• [The problem] Copy the lines below verbatim, but only from the line containing "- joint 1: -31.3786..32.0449" through the end of the data.

• [Dataset extract]
[Start of Attachment]
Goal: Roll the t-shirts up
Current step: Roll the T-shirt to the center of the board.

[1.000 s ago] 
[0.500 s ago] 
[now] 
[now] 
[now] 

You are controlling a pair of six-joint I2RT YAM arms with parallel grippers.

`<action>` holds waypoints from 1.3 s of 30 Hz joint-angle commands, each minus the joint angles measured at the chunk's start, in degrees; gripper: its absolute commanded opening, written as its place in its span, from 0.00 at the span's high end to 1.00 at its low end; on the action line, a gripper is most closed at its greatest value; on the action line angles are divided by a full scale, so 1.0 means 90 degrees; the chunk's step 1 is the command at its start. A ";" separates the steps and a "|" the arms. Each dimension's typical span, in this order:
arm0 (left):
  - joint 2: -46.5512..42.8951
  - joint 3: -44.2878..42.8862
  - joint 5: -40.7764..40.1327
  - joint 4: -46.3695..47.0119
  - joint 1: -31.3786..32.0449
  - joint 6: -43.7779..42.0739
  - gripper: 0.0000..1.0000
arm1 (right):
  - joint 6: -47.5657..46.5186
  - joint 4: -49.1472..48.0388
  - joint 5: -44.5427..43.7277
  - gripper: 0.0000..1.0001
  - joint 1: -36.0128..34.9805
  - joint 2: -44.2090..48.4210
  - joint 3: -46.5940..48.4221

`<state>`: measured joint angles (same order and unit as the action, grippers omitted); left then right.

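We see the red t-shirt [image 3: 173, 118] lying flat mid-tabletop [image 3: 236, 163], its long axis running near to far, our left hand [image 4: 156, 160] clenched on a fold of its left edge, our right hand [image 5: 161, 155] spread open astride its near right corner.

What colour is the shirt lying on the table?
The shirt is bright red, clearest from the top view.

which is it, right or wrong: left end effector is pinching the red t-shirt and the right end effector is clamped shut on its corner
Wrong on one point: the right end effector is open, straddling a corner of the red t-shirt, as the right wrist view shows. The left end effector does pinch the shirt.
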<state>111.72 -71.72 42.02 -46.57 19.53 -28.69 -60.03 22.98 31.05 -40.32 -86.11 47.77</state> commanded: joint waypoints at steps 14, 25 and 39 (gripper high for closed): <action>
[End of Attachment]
• [Exercise solution]
  - joint 1: -31.3786..32.0449
  - joint 6: -43.7779..42.0739
  - gripper: 0.0000..1.0000
arm1 (right):
  - joint 6: -47.5657..46.5186
  - joint 4: -49.1472..48.0388
  - joint 5: -44.5427..43.7277
  - gripper: 0.0000..1.0001
  - joint 1: -36.0128..34.9805
  - joint 2: -44.2090..48.4210
  - joint 3: -46.5940..48.4221

`<state>`: measured joint angles (same order and unit as the action, grippers omitted); left then right.

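We see the red t-shirt [image 3: 173, 118] lying flat mid-tabletop [image 3: 236, 163], its long axis running near to far, our left hand [image 4: 156, 160] clenched on a fold of its left edge, our right hand [image 5: 161, 155] spread open astride its near right corner.

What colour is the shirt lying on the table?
The shirt is bright red, clearest from the top view.

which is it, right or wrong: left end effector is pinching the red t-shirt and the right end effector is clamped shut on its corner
Wrong on one point: the right end effector is open, straddling a corner of the red t-shirt, as the right wrist view shows. The left end effector does pinch the shirt.
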<state>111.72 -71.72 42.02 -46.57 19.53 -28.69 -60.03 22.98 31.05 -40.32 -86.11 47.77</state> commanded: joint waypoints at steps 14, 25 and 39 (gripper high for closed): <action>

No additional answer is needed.